To Beat the Coronavirus, Raise an Army of the Recovered

More than 1 in 34,000 humans on the planet have tested positive and then recovered from Covid-19. The actual number of the recovered is much greater and continues to grow. They are a vastly underappreciated resource!

Their privileged immune state makes them ideal candidates for a hopeful concept: the CoronaCorps, a civilian army that may be able to fill in gaps in public services, insulate the vulnerable from infection, help map the spread of the virus, and give our medical system room to breathe.

The instantiation of this army should be a national priority. We need to identify as many immune individuals as possible, certify their immunity in an official and interoperable manner, and deploy them to positions of maximal utility. We are at war, and this is our draft. Immunity comes with responsibility.

While it is still too early to know the exact duration of immunity to this novel virus, serological testing has already demonstrated an antibody response among the recovered. These tests are in clinical use at leading research institutions today. Instead of measuring the presence of the virus—and telling us whether someone might be sick—they suggest the presence of body armor against it. A positive result is a good result.

WIRED OPINION

ABOUT

Peretz Partensky is a biologist and believer in the global immune system. He cofounded Sourcery and GoCheetah.com and coached a basketball team in Afghanistan. He is a father of three. Soviet-born. American citizen.

The potential for rebooting the economy via the recovered and immune has been recognized by many; and various notions for how such individuals might be distinguished have been proposed. In an interview last month with WIRED, Larry Brilliant suggested using concert wristbands or stamped ID cards. On Twitter, the sociologist Nicholas Christakis noted the potential value of certifying individuals with immunity certificates but called it a “somewhat creepy notion.” Doctors in Germany hope to start issuing immunity certificates this month, clearing people to return to work. Last Thursday, the UK’s health secretary announced a plan to assign “immunity passports” for the same purpose, while Italian politicians continued to discuss whether to distribute “Covid passes” to the public.

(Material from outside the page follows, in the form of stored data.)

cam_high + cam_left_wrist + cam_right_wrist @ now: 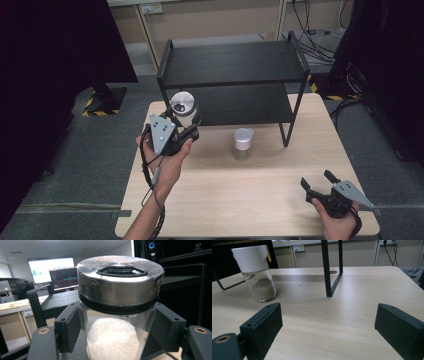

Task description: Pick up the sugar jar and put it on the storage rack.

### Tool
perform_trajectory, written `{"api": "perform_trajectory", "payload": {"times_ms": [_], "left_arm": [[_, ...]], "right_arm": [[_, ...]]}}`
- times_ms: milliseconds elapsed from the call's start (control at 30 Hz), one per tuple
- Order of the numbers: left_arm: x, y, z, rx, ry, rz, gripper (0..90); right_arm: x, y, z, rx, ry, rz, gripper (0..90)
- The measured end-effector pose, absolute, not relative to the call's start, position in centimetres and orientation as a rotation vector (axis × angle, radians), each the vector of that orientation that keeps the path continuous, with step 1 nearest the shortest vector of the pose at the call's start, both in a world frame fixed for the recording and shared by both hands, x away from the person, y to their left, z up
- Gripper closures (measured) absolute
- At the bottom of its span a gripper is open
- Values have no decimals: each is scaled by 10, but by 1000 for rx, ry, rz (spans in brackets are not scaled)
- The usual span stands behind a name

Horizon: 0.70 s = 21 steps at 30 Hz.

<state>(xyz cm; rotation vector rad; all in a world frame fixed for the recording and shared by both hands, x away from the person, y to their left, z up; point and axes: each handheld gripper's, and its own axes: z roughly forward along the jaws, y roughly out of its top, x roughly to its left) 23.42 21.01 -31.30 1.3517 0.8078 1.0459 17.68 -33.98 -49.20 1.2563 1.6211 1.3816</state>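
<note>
High view: left gripper (187, 125) sits left of centre in the frame, held in the person's left hand (167, 160). Its jaws are clamped on a glass jar (183, 109) with a silver metal lid, held up in front of the lower tier of the black shelf rack (232, 80), near the rack's left post. A second jar with a white cap (243, 143) stands on the wooden table (240, 200) just right of centre, apart from both grippers. Right gripper (317, 183) is at the lower right, low over the table in the right hand (340, 220), jaws spread with nothing between them.

Left gripper view: the glass jar (117, 312) takes up the centre, upright, white grainy contents in its lower part, silver lid with a black recessed grip on top. Both black pads (68, 327) press against the glass on either side. Rack shelf behind it; lit screens in the upper left background.

Right gripper view: jaws stand wide apart at the bottom corners, bare table between. White-capped jar (258, 275) in the upper left, standing on the table, brownish powder inside. A rack leg (327, 270) meets the table at upper centre.
</note>
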Motion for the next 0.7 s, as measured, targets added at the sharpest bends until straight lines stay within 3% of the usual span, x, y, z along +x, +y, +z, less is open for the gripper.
{"api": "perform_trajectory", "payload": {"times_ms": [700], "left_arm": [[266, 207, -259, 1359, 847, 1067, 303]], "right_arm": [[177, -340, -492, 1256, 1620, 1383, 80]]}}
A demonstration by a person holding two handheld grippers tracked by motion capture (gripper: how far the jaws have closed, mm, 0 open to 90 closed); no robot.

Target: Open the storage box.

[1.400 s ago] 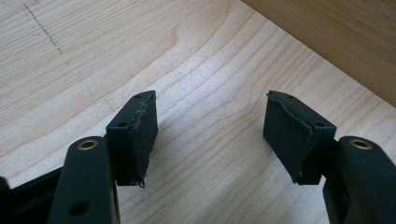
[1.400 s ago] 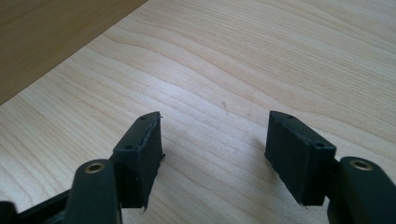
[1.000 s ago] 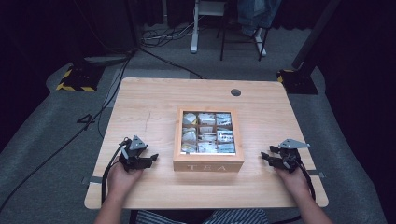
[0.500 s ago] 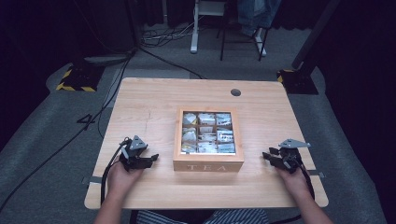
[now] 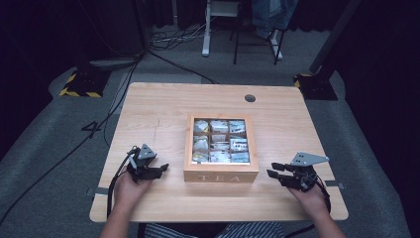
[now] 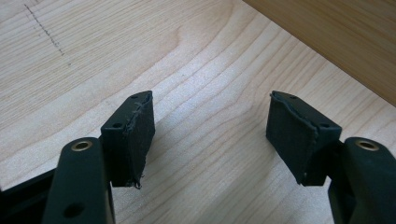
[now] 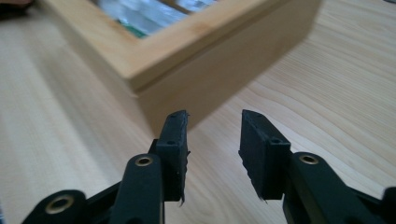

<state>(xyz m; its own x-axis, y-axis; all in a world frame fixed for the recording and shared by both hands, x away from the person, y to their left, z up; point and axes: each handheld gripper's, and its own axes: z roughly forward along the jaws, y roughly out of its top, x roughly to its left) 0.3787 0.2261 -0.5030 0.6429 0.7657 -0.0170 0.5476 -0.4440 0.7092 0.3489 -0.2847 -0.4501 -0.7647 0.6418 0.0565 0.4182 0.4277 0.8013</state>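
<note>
Square wooden tea box (image 5: 221,171) on grained table (image 5: 158,109).

right gripper drifts, small shift only

over the last second the black two-jaw right gripper with the grey three-cornered plate (image 5: 274,170) has slid a little down the high view, toward the person's edge of the pale wooden table (image 5: 163,109). it has also moved a touch inward, toward the light wooden box lettered tea (image 5: 221,177). its jaw tips now sit near the box's front right corner, apart from it. any change in jaw gap cannot be judged at this size.
</note>
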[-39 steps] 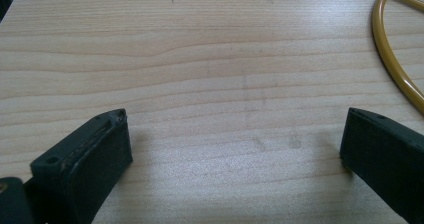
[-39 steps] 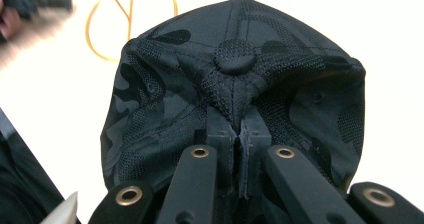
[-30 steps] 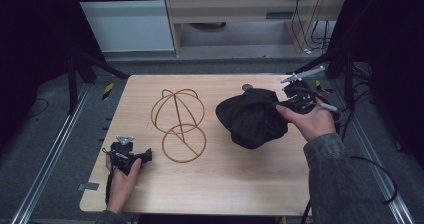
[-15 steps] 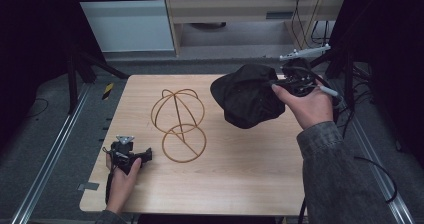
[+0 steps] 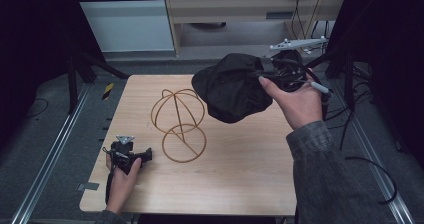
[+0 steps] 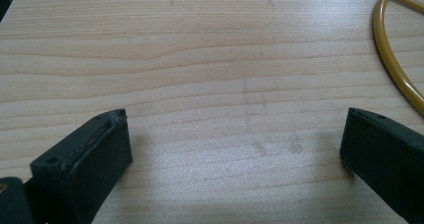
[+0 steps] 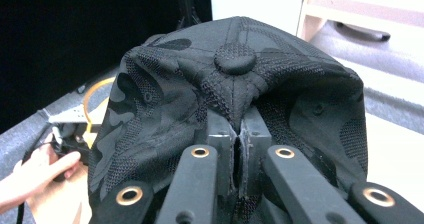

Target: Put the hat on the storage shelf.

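Note:
A black camouflage cap (image 5: 231, 88) hangs in the air above the table's far right, held by my right gripper (image 5: 272, 75). In the right gripper view the jaws are pressed together on the cap's fabric (image 7: 235, 74) just below its crown button. A gold wire stand (image 5: 178, 124) with a round base ring and a globe-shaped top sits at the middle of the wooden table (image 5: 235, 179), left of and below the cap. My left gripper (image 5: 142, 156) rests on the table at the front left, open, with bare wood between its fingers (image 6: 85, 159). Part of the stand's ring (image 6: 395, 59) lies ahead to its right.
The table stands between metal floor rails (image 5: 50, 154). Black frame posts (image 5: 72, 79) rise at the left, and cables (image 5: 370, 159) trail on the floor at the right. A cabinet (image 5: 225, 14) stands beyond the far edge.
My right gripper has lifted the cap off the table and carried it up and left, towards the wire stand. The left gripper has stayed still.

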Available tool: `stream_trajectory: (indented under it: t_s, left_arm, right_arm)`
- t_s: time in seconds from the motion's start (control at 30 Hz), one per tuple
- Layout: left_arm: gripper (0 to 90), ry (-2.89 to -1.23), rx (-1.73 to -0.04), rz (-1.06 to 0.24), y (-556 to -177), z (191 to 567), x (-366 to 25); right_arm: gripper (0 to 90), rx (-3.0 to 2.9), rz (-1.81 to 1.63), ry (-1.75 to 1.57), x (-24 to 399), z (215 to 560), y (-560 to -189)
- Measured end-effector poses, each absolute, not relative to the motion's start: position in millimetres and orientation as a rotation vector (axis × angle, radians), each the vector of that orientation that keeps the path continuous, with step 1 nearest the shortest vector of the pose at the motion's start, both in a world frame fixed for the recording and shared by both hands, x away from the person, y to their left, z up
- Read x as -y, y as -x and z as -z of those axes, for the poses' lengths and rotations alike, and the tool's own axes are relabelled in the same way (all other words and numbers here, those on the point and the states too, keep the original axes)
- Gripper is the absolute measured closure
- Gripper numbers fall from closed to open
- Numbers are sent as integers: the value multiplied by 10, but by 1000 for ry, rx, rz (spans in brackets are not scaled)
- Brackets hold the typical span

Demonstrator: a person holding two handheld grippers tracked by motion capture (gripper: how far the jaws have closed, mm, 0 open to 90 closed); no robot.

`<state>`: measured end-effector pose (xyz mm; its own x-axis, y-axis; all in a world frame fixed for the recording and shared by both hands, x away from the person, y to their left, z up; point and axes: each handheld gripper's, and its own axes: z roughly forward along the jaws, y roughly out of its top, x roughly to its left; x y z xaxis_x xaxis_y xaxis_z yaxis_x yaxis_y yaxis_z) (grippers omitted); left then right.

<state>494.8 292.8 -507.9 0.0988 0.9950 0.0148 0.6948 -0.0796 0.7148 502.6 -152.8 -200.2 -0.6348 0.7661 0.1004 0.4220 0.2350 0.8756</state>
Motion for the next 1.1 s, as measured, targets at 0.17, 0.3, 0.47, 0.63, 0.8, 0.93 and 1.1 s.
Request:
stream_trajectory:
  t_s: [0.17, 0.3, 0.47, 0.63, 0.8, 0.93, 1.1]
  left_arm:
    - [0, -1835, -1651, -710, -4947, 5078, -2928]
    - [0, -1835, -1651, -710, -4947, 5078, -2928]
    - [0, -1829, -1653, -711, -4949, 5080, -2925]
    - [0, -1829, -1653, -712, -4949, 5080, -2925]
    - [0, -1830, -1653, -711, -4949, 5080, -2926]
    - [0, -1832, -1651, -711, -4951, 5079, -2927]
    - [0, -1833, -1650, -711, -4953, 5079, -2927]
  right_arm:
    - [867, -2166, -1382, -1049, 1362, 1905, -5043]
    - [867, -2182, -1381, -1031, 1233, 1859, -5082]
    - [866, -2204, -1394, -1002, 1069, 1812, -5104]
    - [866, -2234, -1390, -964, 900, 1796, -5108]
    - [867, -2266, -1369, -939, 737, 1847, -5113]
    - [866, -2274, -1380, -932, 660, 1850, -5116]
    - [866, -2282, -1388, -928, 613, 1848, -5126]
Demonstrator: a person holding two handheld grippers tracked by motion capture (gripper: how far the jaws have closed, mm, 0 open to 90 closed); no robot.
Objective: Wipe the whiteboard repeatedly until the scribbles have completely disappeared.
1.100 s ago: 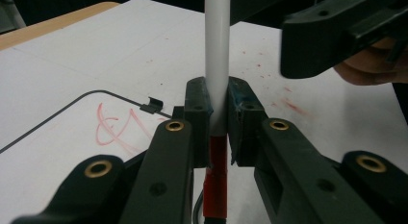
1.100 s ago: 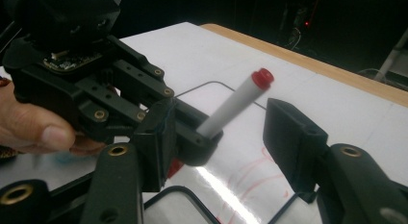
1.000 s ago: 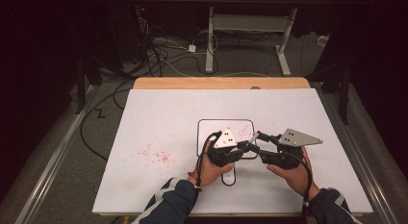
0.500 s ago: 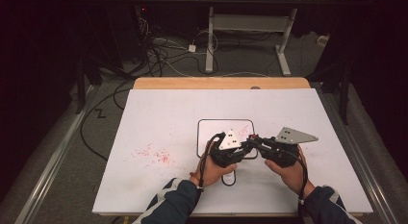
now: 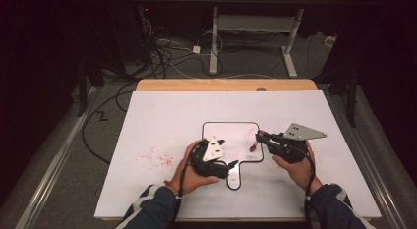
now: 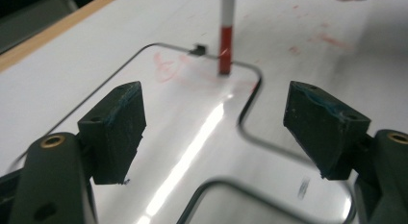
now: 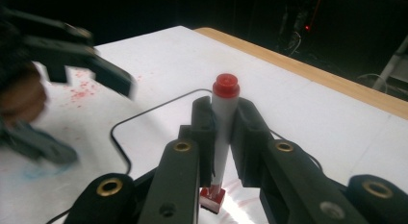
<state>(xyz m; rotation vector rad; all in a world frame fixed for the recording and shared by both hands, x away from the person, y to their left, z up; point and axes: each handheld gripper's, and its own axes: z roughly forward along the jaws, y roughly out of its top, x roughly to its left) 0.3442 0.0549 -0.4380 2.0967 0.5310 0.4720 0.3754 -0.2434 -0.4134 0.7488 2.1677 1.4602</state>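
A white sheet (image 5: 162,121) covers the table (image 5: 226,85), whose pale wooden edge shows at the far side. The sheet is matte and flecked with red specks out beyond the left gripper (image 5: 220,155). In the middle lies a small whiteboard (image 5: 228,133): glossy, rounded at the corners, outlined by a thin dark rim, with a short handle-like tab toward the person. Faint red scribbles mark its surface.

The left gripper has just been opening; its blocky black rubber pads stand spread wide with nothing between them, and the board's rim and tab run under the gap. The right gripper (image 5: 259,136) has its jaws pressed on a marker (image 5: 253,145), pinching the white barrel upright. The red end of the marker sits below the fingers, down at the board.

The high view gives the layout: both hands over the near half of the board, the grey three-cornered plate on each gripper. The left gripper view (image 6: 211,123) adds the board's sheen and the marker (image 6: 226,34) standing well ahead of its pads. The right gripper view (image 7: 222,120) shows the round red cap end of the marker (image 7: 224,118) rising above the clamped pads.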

In the coming weeks (which will feel like years), as these tests are refined and pressure mounts to approve them for use in outpatient settings, manufacturers will be scaling up their stocks, and existing kits will be imported from abroad by the millions. But let’s dream big about their application. Instead of thinking of immunity as an individual checkpoint on the journey back to jobs which might no longer exist, let’s dare to think of it as something much more powerful: a means to accelerate our collective recovery by mobilizing a volunteer army to protect the nation.

To make it all work, we’ll need a way to help those who have this newfound superpower use it for the common good. Here are the steps:

1. Screen candidates for immune certification.

The FDA should move to license at-home, direct-to-consumer testing for immunity using pin pricks, at the earliest opportunity. (My friends in the Bay Area are already doing this with kits acquired from abroad.) Such tests would likely be imperfect; false-positives could be a problem, for example, if detected antibodies were produced in response to coronaviruses other than SARS-CoV-2, or if they target SARS-CoV-2 in such a way that fails to neutralize it. Even so, they could at least help identify candidates for more rigorous follow-up testing and official certification. They may also facilitate crowdsourced contact tracing and improve our understanding of the total prevalence of Covid-19 in the U.S. population.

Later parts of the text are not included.